» Exercise prompt
Every line of the entries below that mentions "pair" is to be copied out.

» Exercise materials
--- START ---

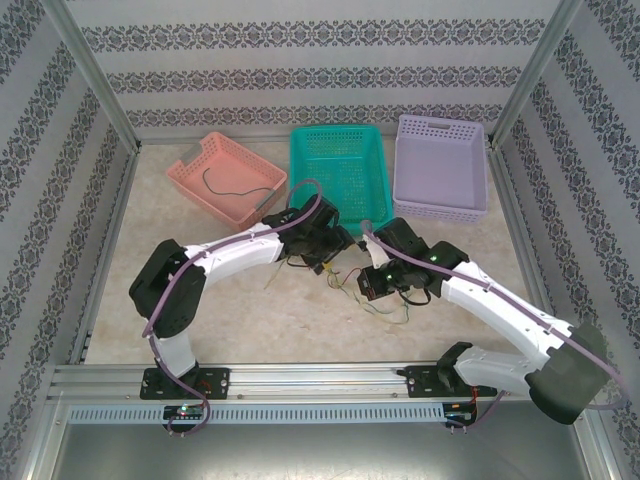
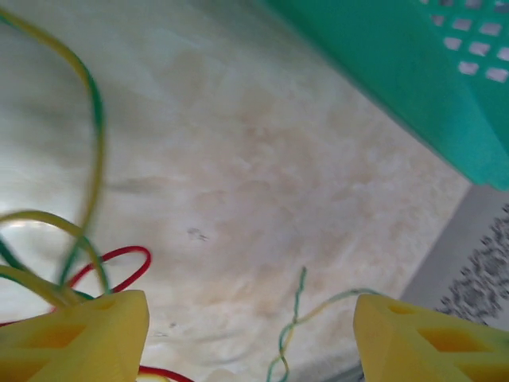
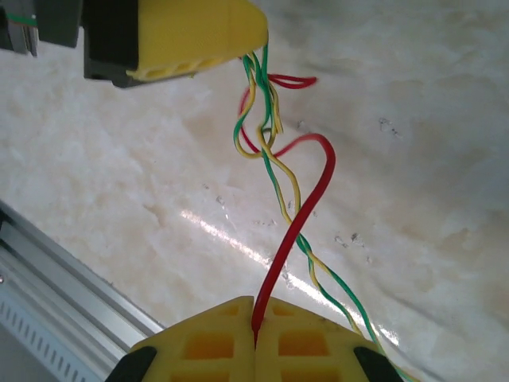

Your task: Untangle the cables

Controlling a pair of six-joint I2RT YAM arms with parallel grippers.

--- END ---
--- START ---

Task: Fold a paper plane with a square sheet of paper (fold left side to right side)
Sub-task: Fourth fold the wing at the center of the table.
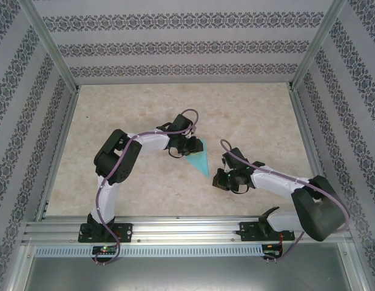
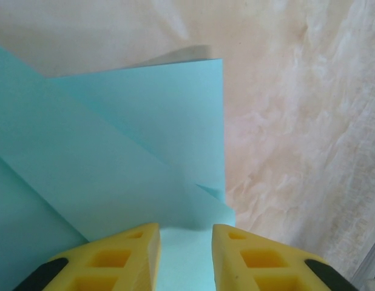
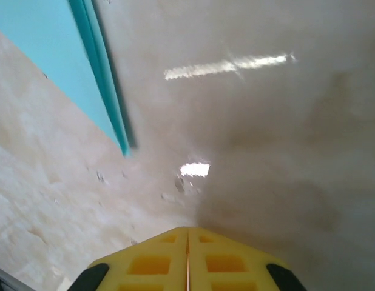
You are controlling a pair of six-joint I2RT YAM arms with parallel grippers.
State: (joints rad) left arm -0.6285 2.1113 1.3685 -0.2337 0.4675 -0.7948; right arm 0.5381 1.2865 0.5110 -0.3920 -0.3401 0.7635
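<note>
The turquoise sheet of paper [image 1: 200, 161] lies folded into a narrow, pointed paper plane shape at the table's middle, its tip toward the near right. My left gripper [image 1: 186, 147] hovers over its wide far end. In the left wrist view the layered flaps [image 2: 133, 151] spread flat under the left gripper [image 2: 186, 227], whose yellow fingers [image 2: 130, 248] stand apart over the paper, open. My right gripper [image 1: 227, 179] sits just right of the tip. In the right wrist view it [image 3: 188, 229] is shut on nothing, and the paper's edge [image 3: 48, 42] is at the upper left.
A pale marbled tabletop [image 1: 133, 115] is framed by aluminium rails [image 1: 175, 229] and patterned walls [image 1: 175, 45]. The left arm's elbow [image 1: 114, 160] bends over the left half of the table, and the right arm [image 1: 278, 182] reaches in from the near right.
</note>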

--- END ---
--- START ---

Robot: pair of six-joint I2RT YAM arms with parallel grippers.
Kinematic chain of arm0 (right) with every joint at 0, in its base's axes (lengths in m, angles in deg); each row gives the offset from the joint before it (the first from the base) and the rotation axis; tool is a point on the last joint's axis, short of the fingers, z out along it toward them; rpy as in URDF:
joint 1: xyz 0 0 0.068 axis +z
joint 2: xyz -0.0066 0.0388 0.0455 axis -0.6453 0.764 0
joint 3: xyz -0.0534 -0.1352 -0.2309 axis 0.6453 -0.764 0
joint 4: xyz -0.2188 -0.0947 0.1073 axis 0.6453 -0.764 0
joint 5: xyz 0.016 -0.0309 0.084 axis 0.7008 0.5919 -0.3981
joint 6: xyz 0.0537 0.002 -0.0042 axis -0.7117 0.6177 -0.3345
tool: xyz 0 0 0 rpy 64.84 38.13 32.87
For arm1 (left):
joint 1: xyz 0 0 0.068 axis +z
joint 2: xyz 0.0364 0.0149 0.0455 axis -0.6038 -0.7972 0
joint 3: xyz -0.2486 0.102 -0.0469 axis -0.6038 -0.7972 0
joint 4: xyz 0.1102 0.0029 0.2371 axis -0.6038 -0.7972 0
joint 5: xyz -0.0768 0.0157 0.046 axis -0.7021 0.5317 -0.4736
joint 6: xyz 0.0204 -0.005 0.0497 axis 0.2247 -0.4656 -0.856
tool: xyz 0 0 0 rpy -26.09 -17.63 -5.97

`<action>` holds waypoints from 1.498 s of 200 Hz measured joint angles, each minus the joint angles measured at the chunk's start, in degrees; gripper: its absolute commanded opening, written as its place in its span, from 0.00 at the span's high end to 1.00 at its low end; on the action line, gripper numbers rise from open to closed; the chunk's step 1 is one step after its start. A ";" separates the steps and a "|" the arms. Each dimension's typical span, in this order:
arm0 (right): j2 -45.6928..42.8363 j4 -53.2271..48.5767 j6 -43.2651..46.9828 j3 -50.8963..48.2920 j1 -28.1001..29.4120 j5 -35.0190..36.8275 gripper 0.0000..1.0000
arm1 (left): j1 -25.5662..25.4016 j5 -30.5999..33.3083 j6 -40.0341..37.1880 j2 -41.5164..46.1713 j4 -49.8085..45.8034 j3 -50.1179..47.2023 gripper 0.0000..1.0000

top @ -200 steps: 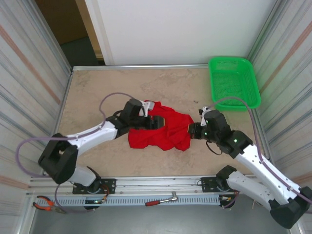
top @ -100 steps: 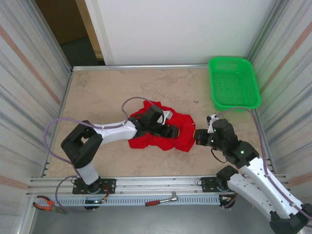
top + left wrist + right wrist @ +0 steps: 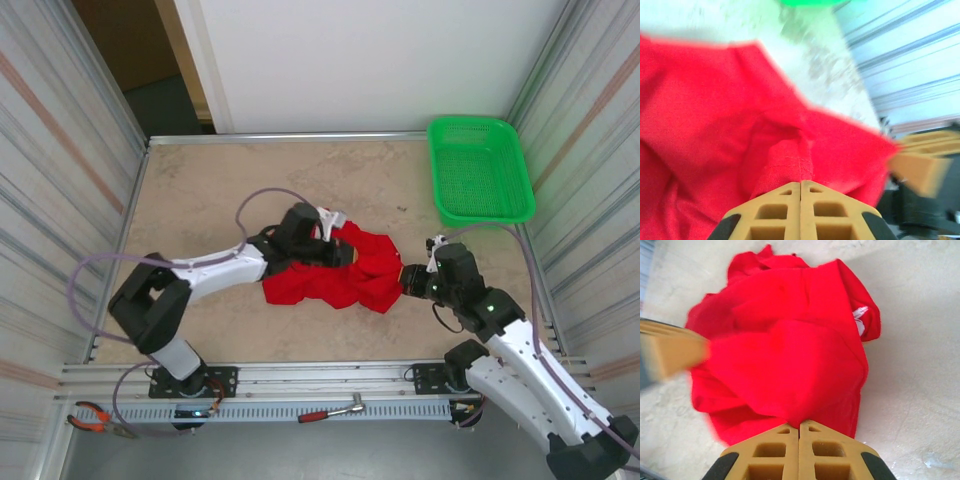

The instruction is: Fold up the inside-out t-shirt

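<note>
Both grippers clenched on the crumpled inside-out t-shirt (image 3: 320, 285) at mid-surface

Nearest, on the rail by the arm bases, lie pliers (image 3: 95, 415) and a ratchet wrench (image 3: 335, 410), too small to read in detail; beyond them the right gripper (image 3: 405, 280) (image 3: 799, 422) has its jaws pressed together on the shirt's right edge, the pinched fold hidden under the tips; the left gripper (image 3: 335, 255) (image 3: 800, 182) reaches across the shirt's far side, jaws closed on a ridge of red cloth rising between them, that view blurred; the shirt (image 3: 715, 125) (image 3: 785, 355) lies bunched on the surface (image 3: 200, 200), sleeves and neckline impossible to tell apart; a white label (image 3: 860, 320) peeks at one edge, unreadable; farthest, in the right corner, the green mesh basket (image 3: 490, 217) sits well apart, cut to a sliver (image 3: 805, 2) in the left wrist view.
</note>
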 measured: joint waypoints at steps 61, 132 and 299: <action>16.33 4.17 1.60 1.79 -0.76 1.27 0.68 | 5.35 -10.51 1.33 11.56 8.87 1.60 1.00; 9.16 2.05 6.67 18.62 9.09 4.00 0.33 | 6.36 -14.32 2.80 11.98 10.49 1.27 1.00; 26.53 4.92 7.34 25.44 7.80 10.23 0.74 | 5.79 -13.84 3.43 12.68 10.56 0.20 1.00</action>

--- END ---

» The completed task
Controlling a pair of six-joint I2RT YAM arms with parallel grippers.
You are controlling a pair of six-joint I2RT YAM arms with parallel grippers.
Robot: pair of six-joint I2RT YAM arms with parallel grippers.

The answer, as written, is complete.